Nona muda? Ah iya, aku kan bangsawan sekarang. Kalau begitu, pria ini adalah seorang tabib.
"Tidak,kok. Aku merasa baik baik saja."
"Baiklah, Nona. Saya akan memeriksa anda sekarang."
Dia menaruh tas besarnya dan membukanya. Isinya membuatku tercengang. Satu sisi berisi berbagai macam alat kedokteran yang terbuat dari perak, sedangkan satunya dipenuhi berbagai daun obat obatan dan ramuan. Dia mengambil beberapa alat dan mulai memeriksaku dengan teliti. Mulai dari mata, mulut, tangan, kaki, pernafasan, detak jantung, tulang dan sebagainya.

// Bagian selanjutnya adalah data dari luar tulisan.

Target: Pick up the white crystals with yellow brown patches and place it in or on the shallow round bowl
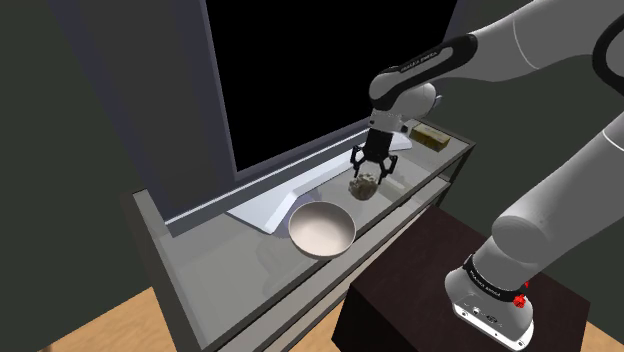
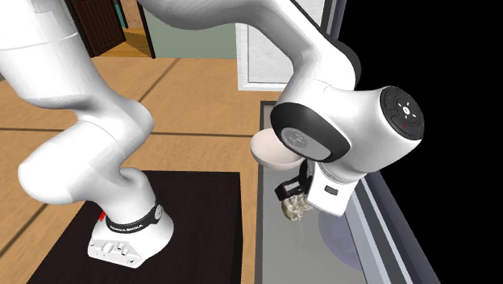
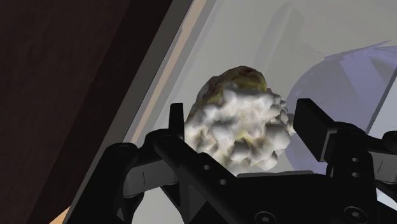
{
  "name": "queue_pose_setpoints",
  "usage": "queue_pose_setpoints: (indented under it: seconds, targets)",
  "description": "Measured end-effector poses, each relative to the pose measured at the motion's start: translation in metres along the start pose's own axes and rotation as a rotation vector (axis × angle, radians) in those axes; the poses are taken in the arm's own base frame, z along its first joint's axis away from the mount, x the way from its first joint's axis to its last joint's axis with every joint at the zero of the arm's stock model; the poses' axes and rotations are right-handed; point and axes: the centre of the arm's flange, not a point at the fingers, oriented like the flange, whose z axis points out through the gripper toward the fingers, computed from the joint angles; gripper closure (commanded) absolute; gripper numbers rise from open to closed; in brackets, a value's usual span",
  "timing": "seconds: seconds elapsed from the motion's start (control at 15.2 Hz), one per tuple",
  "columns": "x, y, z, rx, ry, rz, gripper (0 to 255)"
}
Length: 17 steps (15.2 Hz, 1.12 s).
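We see the lumpy white rock [image 3: 238, 127], yellow-brown on its far side, clasped between the two fingers of the hand [image 1: 372, 174]. It sits near the pale round bowl [image 1: 322, 230] on the glass worktop [image 1: 220, 275]. The shoulder view adds a big dark screen [image 1: 300, 70] behind them, and the second exterior view a wooden floor [image 2: 193, 97].

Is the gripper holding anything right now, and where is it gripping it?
Yes. The gripper holds the white crystal lump with yellow-brown patches, its fingers clasping two opposite sides.
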Motion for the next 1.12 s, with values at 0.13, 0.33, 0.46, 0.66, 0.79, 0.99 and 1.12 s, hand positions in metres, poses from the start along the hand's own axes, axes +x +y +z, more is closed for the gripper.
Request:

Setelah 10 menit, dia menaruh kembali semua alatnya ke tas dan melihat ibu. "Ini sungguh keajaiban, Nyonya. Tubuhnya sangat sehat dan tak ada tanda tanda luka atau penyakit di dirinya, seakan akan dia terlahir kembali."
"Tapi dia tidak bisa mengingat ku."
"Oh, ya?" Tabib itu melihat ke arahku. "Maaf, Nona. Apa anda ingat nama saya?"
"...Tidak..."
"Ok, fix. Nona muda telah terkena amnesia."

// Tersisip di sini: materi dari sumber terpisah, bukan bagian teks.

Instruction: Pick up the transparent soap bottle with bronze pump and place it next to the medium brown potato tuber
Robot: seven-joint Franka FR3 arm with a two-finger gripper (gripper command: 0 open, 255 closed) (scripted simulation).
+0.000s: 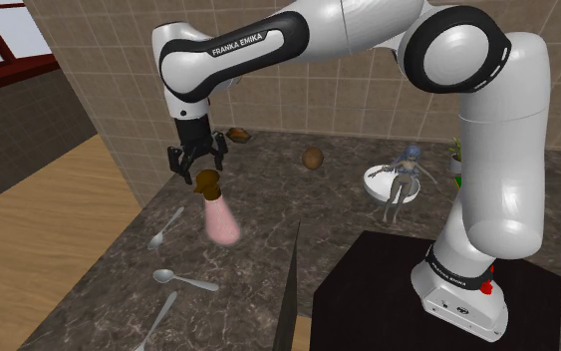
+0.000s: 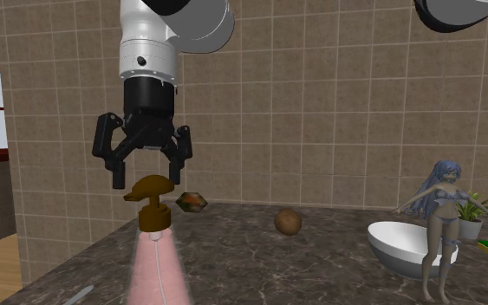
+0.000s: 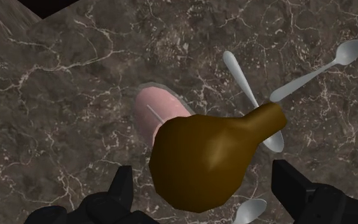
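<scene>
Shoulder view gives me the marble bench (image 1: 268, 194), then the pink bottle (image 1: 222, 223) standing on it, my pincer (image 1: 198, 175) spread wide just above, I reckon so its fingers can straddle the neck, the potato (image 1: 313, 158) well apart, and the bronze pump (image 1: 208, 181) untouched.

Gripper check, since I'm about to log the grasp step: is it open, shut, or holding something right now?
Gripper: open, jaws spread at the top of the bronze pump on the pink soap bottle, not clasping it.
</scene>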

Bagaimana kau bisa menyimpulkannya semudah itu?
Tabib itu mengambil salah satu botol besar dari dalam tasnya. Menuangkan isinya ke gelas dan menyodorkannya padaku. "Maaf, tapi tolong minum jamu ini, Nona muda."

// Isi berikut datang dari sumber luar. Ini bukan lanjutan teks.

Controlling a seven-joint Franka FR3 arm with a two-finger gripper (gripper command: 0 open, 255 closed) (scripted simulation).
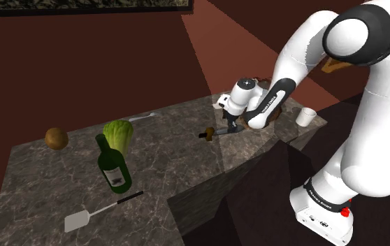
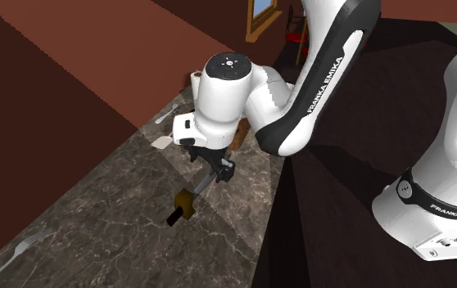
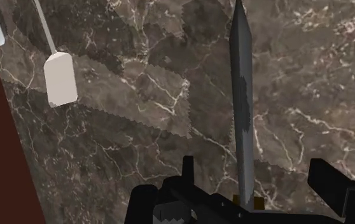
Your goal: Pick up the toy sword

Aku melihat gelas yang berisi air berwarna kecoklatan ini. Mencium baunya saja membuatku ingin melemparnya jauh jauh. Bau berbagai macam rempah yang sangat pedas dan menyengat. "Maaf, apa aku harus meminum ini?"
"Ya, harus! Demi kesehatan anda! Anda baru bangun dari koma hingga tubuh anda sangat lemas sekarang." Jawab tabib itu dengan tegas.
Aku menatap Ajeng dan Ibu, untuk meminta tolong. Tapi mereka malah menatapku dengan tegas. Mata mereka seolah membetakku untuk segera minum. Aku meringis kesal. Tak ada pilihan lain.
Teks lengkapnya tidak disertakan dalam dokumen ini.